An off-camera voice asks Henry what the music does for him. Minimally responsive only moments before, Henry eloquently states, “It gives me the feeling of love… I feel a band of love, of dreams.”
Identity, meaning, and joy are among seven domains of experience that The Eden Alternative says are essential to our well-being. In the video clip, Henry’s reflections are cross-cut with comments from renowned neurologist Oliver Sacks, who shares that the music has helped Henry become “restored to himself,” that he has “re-acquired his identity.” Like with Dad that day back in 1995, Henry’s favorite music has offered a back door to the soul, a way back to what inspires him and all that is rich in meaning and memory.
Henry’s story and a handful of others are the focus of Alive Inside, winner of the Audience Award at the 2014 Sundance Film Festival.
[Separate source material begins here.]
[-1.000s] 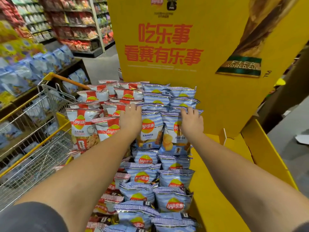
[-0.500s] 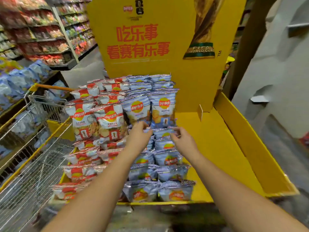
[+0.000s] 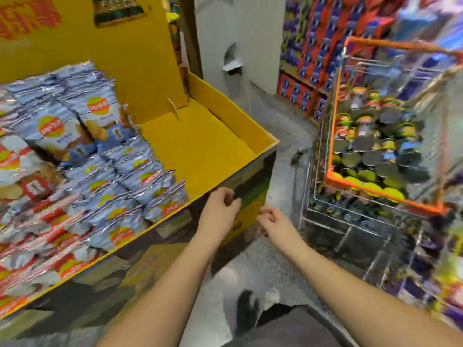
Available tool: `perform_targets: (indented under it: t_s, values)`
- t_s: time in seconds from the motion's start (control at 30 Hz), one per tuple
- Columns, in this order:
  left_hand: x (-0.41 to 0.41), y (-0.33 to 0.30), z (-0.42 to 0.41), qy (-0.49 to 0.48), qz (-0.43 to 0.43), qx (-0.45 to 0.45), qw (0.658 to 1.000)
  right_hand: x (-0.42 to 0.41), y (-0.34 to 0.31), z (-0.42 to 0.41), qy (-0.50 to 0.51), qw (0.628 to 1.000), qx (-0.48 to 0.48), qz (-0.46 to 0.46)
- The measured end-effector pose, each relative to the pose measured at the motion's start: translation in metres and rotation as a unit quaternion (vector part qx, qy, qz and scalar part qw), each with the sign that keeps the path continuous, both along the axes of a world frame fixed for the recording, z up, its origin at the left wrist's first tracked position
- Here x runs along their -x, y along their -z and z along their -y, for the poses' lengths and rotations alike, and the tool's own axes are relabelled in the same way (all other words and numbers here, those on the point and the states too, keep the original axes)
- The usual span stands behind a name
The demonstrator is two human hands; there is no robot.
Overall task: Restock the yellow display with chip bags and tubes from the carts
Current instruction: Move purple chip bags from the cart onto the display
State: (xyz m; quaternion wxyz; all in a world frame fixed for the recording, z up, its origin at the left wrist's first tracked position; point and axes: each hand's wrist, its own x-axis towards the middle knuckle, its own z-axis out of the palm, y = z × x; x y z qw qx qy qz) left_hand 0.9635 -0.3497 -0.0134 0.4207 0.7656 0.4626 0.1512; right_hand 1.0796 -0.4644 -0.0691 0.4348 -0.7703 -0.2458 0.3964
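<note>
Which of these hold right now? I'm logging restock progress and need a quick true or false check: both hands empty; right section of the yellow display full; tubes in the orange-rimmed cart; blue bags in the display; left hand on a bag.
1. Both hands are empty. True: the left hand and right hand hold nothing.
2. The right section of the yellow display is full. False: its yellow floor is bare.
3. The orange-rimmed cart holds tubes. True.
4. Blue chip bags sit in the display. True.
5. The left hand rests on a bag. False: it hangs by the display's front edge, clear of the bags.
</note>
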Motion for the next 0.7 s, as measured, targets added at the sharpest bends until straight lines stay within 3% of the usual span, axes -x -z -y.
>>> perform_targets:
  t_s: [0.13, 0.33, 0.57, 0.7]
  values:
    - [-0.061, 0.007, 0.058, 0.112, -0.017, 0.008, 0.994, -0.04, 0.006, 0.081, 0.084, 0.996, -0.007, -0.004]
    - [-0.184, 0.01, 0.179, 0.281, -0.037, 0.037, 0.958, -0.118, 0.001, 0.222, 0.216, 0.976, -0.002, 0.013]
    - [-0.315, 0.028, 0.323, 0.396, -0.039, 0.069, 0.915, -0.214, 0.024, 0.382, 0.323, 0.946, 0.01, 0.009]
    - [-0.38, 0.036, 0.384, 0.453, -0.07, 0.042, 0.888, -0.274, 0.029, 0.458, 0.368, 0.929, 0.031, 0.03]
This moving documentary highlights the work of Dan Cohen, a social worker determined to transform the lives of those living with dementia and other cognitive challenges through access to personalized music. Cohen’s work builds on extensive research that affirms the neuroscientific impact of music on the brain. Experts maintain that music serves as a sort of portal to our unique personhood. We can all recall times in our lives when a song we hear triggers a memory, a feeling, or even sensory information associated with a certain moment in time. This becomes especially crucial when memory is challenged in some way and the experience of our own identity is harder to access. Then, notes Sacks, our sense of self, “which is not recoverable in any other way, is embedded, as if in amber, in the music.”
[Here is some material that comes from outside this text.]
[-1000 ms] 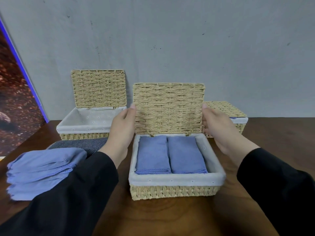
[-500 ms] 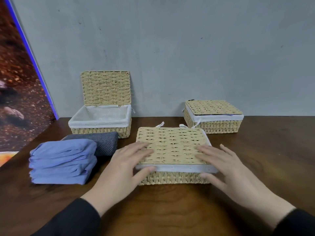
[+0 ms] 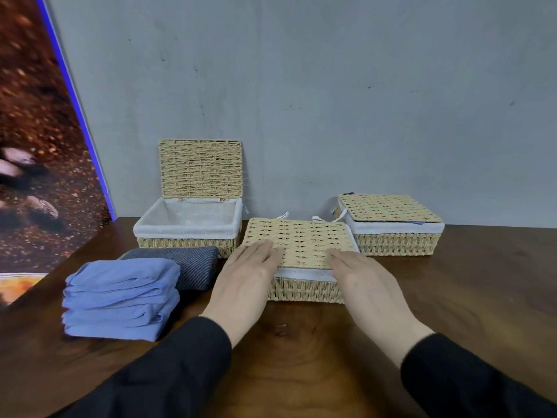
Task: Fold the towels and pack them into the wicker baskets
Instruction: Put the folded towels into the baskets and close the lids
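**Hands rest flat on closed wicker basket**

A person in black sleeves lays 2 hands on the woven lid of a shallow rectangular wicker basket with a white cloth liner, standing on a dark brown wooden table. The left hand lies flat on the lid's near left corner, fingers straight and together; the right hand lies flat on its near right corner, fingers likewise extended. Left of this basket sits a stack of folded light-blue towels, with a folded dark grey-blue striped towel just behind the stack. Behind and left of the basket stands a deeper white-lined wicker basket, lid upright. Behind and right is a closed white-lined wicker basket, near the grey wall.
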A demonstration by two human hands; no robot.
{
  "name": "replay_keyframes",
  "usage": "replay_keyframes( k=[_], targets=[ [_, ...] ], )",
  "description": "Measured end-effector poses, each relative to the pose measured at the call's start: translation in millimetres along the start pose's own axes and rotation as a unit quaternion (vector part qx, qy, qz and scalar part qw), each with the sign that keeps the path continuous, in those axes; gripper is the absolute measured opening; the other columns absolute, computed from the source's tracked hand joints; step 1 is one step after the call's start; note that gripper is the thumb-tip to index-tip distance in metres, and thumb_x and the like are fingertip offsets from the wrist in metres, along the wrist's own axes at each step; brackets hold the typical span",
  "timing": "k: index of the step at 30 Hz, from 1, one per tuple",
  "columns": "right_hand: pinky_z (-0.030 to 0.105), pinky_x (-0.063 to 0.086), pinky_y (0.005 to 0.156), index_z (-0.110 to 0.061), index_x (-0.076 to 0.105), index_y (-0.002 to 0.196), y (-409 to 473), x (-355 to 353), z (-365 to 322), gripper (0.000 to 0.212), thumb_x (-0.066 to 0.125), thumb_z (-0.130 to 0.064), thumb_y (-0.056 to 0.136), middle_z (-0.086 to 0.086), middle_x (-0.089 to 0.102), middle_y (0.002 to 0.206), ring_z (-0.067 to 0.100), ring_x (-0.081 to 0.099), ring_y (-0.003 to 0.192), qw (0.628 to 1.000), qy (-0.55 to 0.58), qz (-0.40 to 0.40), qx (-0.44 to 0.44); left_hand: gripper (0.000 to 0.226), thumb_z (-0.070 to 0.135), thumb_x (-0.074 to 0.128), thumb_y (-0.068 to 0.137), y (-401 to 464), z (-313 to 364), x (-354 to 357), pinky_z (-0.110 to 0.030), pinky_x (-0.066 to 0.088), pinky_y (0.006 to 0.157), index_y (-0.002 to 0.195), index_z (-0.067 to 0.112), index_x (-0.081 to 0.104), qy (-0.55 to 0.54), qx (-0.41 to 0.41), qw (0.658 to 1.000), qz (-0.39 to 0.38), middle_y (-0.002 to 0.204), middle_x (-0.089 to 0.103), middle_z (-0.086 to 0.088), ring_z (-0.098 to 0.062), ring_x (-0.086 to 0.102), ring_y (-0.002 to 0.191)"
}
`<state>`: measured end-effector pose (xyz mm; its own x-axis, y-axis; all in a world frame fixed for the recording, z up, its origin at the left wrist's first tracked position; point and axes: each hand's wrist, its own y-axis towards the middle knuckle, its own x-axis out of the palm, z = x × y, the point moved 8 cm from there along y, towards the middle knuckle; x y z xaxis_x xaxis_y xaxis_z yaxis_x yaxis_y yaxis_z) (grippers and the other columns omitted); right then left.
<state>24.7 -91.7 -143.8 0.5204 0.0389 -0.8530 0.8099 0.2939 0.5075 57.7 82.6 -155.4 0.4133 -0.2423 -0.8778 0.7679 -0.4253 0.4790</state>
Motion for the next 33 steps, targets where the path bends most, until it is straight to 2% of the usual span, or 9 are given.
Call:
replay_keyframes(
  k=[2,5,7,12,19,25,27,29,33],
  targets=[
    [0.04,0.056,0.093,-0.007,0.072,0.122,14.7,7.6,2.6,0.071,0.089,0.008,0.055,0.013,0.073,0.12,0.029,0.072,0.109,1.0,0.006,0.001,0.014,0.06,0.017,0.044,0.102,14.9,-1.9,6.8,-0.045,0.013,0.125,0.159,0.017,0.025,0.029,-0.013,0.999,-0.02,0.164,0.027,-0.01,-0.026,0.022,0.153],
    [0.042,0.032,0.119,-0.013,0.052,0.147,36.8,32.7,10.8,0.063,0.066,0.001,0.086,0.014,0.052,0.149,0.028,0.05,0.139,1.0,0.014,-0.009,0.011,0.073,0.052,0.043,0.1,38.4,-6.7,20.6,-0.051,0.011,0.125,0.159,0.015,0.018,0.053,-0.032,0.997,-0.05,0.164,0.022,-0.01,-0.029,0.018,0.152],
    [0.042,0.022,0.124,-0.015,0.042,0.152,49.7,50.2,19.6,0.053,0.053,-0.016,0.1,0.011,0.043,0.157,0.026,0.038,0.147,1.0,0.017,-0.013,0.022,0.082,0.061,0.043,0.097,55.6,-14.2,32.8,-0.054,0.008,0.124,0.159,0.017,0.014,0.063,-0.04,0.994,-0.081,0.165,0.017,-0.009,-0.03,0.014,0.152],
    [0.047,0.025,0.122,-0.014,0.044,0.148,76.7,74.6,30.5,0.056,0.051,-0.043,0.101,0.008,0.047,0.152,0.026,0.037,0.145,0.998,-0.007,0.006,0.058,0.084,0.063,0.046,0.095,95.6,-33.4,56.1,-0.058,0.004,0.123,0.159,0.02,0.012,0.059,-0.045,0.992,-0.102,0.165,0.013,-0.006,-0.028,0.009,0.152],
    [0.049,0.012,0.126,-0.015,0.042,0.148,99.4,96.4,42.4,0.057,0.047,-0.048,0.101,0.007,0.044,0.153,0.027,0.029,0.149,0.994,0.011,0.037,0.102,0.086,0.066,0.047,0.093,124.9,-48.6,78.1,-0.062,0.007,0.122,0.158,0.022,0.014,0.052,-0.046,0.993,-0.092,0.165,0.013,-0.006,-0.03,0.009,0.152],
    [0.052,0.006,0.127,-0.016,0.028,0.159,90.4,107.2,44.8,0.066,0.035,-0.053,0.104,0.004,0.029,0.165,0.024,0.01,0.157,0.99,0.045,0.051,0.122,0.086,0.068,0.042,0.094,123.2,-43.9,71.7,-0.063,0.002,0.121,0.159,0.024,0.009,0.01,-0.048,0.991,-0.124,0.168,0.007,-0.004,-0.026,0.001,0.154],
    [0.054,0.006,0.126,-0.019,0.025,0.16,87.0,103.9,43.7,0.065,0.036,-0.053,0.106,0.002,0.022,0.167,0.021,0.004,0.157,0.988,0.083,0.053,0.116,0.078,0.061,0.043,0.098,109.3,-30.1,44.1,-0.057,0.004,0.124,0.16,0.027,0.01,-0.056,-0.029,0.995,-0.08,0.169,0.01,-0.001,-0.019,0.003,0.155],
    [0.055,0.005,0.126,-0.02,0.03,0.159,82.2,93.6,37.9,0.064,0.044,-0.05,0.103,0.001,0.02,0.168,0.019,0.004,0.157,0.982,0.136,0.062,0.113,0.061,0.05,0.045,0.102,80.1,-24.0,-1.4,-0.045,0.017,0.125,0.157,0.029,0.028,-0.137,-0.021,0.99,0.018,0.164,0.029,0.007,-0.009,0.02,0.151],
    [0.051,0.006,0.127,-0.027,0.039,0.152,71.6,69.0,1.5,0.059,0.048,-0.049,0.099,-0.007,0.022,0.167,0.01,0.008,0.156,0.967,0.224,0.068,0.1,0.034,0.039,0.048,0.101,-3.1,-84.1,-85.4,-0.032,0.043,0.106,0.122,0.022,0.069,-0.21,-0.092,0.95,0.21,0.128,0.065,0.01,-0.008,0.056,0.123]
  ],
)
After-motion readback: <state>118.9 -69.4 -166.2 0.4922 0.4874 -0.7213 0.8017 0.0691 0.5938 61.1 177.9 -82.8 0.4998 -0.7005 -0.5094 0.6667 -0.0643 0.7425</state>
Where there’s a will, there’s a way. Principle Six of The Eden Alternative reminds us that tapping into those things that we find meaningful is essential to our health. Thus, when we can no longer connect to our true essence through the usual channels, the soul finds an alternate route through the power of music. It is no surprise, then, that when Dad lost the ability to express himself with words, he began to sing his story instead.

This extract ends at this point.